The problem
Repeat all of the material exactly, with no line missing.

─── Collected data

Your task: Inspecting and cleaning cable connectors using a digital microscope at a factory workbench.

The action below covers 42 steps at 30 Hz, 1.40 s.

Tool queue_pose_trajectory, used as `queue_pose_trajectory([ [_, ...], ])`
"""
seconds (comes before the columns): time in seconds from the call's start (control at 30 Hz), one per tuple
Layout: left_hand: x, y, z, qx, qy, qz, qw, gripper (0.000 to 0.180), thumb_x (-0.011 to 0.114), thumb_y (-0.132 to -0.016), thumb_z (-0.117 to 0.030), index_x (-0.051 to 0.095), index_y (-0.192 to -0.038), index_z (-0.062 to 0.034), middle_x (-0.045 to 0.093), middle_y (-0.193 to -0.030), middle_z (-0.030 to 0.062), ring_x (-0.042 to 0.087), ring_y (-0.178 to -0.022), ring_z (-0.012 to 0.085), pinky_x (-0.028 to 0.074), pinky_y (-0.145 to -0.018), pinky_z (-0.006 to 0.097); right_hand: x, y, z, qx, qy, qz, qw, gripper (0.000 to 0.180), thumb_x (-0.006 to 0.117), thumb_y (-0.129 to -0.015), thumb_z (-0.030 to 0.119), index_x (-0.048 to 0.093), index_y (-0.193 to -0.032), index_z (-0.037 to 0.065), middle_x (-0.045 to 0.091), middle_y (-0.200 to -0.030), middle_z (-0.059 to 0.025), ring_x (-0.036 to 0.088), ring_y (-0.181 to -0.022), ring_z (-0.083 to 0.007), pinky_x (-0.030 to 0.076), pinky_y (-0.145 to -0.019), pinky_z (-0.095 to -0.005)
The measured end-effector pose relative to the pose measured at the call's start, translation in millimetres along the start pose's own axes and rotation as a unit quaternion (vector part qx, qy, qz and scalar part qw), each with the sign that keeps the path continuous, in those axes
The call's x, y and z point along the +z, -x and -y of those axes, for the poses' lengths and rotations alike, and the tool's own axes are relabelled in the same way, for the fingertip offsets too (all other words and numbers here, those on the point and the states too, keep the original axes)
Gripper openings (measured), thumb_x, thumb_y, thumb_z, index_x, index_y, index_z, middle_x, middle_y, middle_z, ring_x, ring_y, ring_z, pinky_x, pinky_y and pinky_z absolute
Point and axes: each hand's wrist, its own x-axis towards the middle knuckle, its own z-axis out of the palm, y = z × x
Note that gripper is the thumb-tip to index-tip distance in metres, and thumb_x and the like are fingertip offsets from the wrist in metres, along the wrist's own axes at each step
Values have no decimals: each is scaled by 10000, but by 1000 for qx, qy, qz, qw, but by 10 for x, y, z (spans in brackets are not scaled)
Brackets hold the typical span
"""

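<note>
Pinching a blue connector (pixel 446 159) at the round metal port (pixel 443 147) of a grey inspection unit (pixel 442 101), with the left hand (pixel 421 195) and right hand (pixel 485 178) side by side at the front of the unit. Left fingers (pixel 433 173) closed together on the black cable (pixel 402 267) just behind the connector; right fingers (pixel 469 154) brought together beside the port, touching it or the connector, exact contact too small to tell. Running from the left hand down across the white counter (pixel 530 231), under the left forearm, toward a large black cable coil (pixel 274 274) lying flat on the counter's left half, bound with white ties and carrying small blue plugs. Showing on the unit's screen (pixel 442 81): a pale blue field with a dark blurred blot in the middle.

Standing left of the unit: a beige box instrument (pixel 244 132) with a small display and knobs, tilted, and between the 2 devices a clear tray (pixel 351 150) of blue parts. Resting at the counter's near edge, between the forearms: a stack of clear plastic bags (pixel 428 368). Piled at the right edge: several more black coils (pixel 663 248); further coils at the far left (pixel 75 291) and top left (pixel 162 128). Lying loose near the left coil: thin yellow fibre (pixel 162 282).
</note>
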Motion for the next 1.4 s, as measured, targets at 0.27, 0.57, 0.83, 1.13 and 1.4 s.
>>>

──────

Task answer
Your task: Inspecting and cleaning cable connectors using a digital microscope at a factory workbench.

The action below covers 42 steps at 30 Hz, 1.40 s.

Tool queue_pose_trajectory, used as `queue_pose_trajectory([ [_, ...], ])`
"""
seconds (comes before the columns): time in seconds from the call's start (control at 30 Hz), one per tuple
Layout: left_hand: x, y, z, qx, qy, qz, qw, gripper (0.000 to 0.180), thumb_x (-0.011 to 0.114), thumb_y (-0.132 to -0.016), thumb_z (-0.117 to 0.030), index_x (-0.051 to 0.095), index_y (-0.192 to -0.038), index_z (-0.062 to 0.034), middle_x (-0.045 to 0.093), middle_y (-0.193 to -0.030), middle_z (-0.030 to 0.062), ring_x (-0.042 to 0.087), ring_y (-0.178 to -0.022), ring_z (-0.012 to 0.085), pinky_x (-0.028 to 0.074), pinky_y (-0.145 to -0.018), pinky_z (-0.006 to 0.097); right_hand: x, y, z, qx, qy, qz, qw, gripper (0.000 to 0.180), thumb_x (-0.006 to 0.117), thumb_y (-0.129 to -0.015), thumb_z (-0.030 to 0.119), index_x (-0.048 to 0.093), index_y (-0.193 to -0.032), index_z (-0.037 to 0.065), middle_x (-0.045 to 0.091), middle_y (-0.200 to -0.030), middle_z (-0.059 to 0.025), ring_x (-0.036 to 0.088), ring_y (-0.181 to -0.022), ring_z (-0.083 to 0.007), pinky_x (-0.030 to 0.076), pinky_y (-0.145 to -0.019), pinky_z (-0.095 to -0.005)
The measured end-effector pose relative to the pose measured at the call's start, translation in millimetres along the start pose's own axes and rotation as a unit quaternion (vector part qx, qy, qz and scalar part qw), each with the sign that keeps the path continuous, in those axes
The call's x, y and z point along the +z, -x and -y of those axes, for the poses' lengths and rotations alike, and the tool's own axes are relabelled in the same way, for the fingertip offsets too (all other words and numbers here, those on the point and the states too, keep the original axes)
Gripper openings (measured), thumb_x, thumb_y, thumb_z, index_x, index_y, index_z, middle_x, middle_y, middle_z, ring_x, ring_y, ring_z, pinky_x, pinky_y and pinky_z absolute
Point and axes: each hand's wrist, its own x-axis towards the middle knuckle, its own z-axis out of the palm, y = z × x
Note that gripper is the thumb-tip to index-tip distance in metres, and thumb_x and the like are fingertip offsets from the wrist in metres, along the wrist's own axes at each step
Values have no decimals: each is scaled by 10000, but by 1000 for qx, qy, qz, qw, but by 10 for x, y, z (spans in brackets are not scaled)
Brackets hold the typical span
"""

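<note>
Pinching a blue connector (pixel 446 159) at the round metal port (pixel 443 147) of a grey inspection unit (pixel 442 101), with the left hand (pixel 421 195) and right hand (pixel 485 178) side by side at the front of the unit. Left fingers (pixel 433 173) closed together on the black cable (pixel 402 267) just behind the connector; right fingers (pixel 469 154) brought together beside the port, touching it or the connector, exact contact too small to tell. Running from the left hand down across the white counter (pixel 530 231), under the left forearm, toward a large black cable coil (pixel 274 274) lying flat on the counter's left half, bound with white ties and carrying small blue plugs. Showing on the unit's screen (pixel 442 81): a pale blue field with a dark blurred blot in the middle.

Standing left of the unit: a beige box instrument (pixel 244 132) with a small display and knobs, tilted, and between the 2 devices a clear tray (pixel 351 150) of blue parts. Resting at the counter's near edge, between the forearms: a stack of clear plastic bags (pixel 428 368). Piled at the right edge: several more black coils (pixel 663 248); further coils at the far left (pixel 75 291) and top left (pixel 162 128). Lying loose near the left coil: thin yellow fibre (pixel 162 282).
</note>
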Motion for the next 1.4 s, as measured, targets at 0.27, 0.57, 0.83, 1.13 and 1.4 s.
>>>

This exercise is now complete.